Dalam prosesnya, kata Budi, diperlukan serangkaian proses pemeriksaan kesehatan terhadap Yaqut.
"Untuk saat ini, pemeriksaan kesehatan oleh Dokter masih berlangsung di RS Bhayangkara TK. I.R Said Sukanto, Jakarta Timur," terangnya.
Pada sisi lain, Budi memastikan penyidikan perkara akan terus berprogress sesuai mekanisme dan ketentuan perundangan yang berlaku.
"Hal ini untuk melengkapi berkas penyidikannya dan segera dilimpah ke tahap penuntutan," pungkasnya.
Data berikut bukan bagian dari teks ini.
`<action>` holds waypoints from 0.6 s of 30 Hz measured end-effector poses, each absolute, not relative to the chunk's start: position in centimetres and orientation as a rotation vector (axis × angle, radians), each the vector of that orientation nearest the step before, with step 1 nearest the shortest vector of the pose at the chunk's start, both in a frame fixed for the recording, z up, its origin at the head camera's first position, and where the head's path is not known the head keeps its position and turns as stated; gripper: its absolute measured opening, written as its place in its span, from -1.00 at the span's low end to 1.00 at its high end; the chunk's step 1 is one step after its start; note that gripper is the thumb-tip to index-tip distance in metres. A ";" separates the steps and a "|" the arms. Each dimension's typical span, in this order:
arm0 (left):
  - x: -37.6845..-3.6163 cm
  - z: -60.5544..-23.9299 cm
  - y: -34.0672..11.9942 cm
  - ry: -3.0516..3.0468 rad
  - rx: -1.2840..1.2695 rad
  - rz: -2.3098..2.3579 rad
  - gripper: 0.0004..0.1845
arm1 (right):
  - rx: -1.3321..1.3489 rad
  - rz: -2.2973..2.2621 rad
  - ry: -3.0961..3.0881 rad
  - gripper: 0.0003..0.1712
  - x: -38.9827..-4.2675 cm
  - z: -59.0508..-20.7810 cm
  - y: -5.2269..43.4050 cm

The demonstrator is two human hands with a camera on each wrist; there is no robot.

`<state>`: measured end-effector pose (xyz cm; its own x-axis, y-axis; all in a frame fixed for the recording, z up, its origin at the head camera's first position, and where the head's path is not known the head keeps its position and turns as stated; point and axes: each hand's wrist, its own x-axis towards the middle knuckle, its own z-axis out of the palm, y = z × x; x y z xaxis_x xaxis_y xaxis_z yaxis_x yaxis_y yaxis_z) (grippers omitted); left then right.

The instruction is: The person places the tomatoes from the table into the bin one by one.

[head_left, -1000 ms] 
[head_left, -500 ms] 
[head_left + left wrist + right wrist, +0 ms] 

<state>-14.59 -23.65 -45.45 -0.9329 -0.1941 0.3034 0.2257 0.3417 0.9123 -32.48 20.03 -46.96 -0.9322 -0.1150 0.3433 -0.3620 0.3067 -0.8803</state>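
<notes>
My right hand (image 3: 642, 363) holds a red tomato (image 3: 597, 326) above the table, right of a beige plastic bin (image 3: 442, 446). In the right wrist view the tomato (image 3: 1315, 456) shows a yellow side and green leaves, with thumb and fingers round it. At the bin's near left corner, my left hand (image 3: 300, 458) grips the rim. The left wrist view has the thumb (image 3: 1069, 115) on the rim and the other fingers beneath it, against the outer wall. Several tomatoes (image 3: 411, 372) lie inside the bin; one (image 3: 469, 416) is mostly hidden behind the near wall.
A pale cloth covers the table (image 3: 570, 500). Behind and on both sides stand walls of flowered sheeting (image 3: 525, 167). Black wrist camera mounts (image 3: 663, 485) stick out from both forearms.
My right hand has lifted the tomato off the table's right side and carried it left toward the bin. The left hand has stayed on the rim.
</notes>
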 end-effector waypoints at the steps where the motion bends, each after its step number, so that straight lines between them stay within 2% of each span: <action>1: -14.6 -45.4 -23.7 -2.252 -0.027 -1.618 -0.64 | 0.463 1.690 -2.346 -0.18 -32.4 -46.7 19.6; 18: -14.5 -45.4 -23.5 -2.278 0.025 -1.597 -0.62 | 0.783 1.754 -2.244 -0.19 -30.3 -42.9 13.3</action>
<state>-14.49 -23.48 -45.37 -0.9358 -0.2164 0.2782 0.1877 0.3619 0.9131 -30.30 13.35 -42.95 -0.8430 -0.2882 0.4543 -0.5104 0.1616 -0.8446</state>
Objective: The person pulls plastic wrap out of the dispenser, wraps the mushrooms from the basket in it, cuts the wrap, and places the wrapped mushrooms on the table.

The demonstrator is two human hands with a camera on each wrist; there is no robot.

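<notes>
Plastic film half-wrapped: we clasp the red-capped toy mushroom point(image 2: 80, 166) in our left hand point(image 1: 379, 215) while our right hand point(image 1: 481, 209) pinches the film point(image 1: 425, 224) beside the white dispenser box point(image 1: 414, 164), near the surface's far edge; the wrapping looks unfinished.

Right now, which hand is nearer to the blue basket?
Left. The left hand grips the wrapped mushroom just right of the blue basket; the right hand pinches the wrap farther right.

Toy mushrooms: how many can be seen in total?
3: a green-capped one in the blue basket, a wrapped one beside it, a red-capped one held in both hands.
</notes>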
Adapun Yaqut mendapat status pengalihan penahanan menjadi tahanan rumah. Hal ini pertama kali diungkap oleh istri Noel, Silvia Rinita Harefa, usai membesuk suaminya.
KPK mennyampaikan, mengalihkan penahanan Yaqut menjadi tahanan rumah dilakukan sejak Kamis 18 Maret 2026.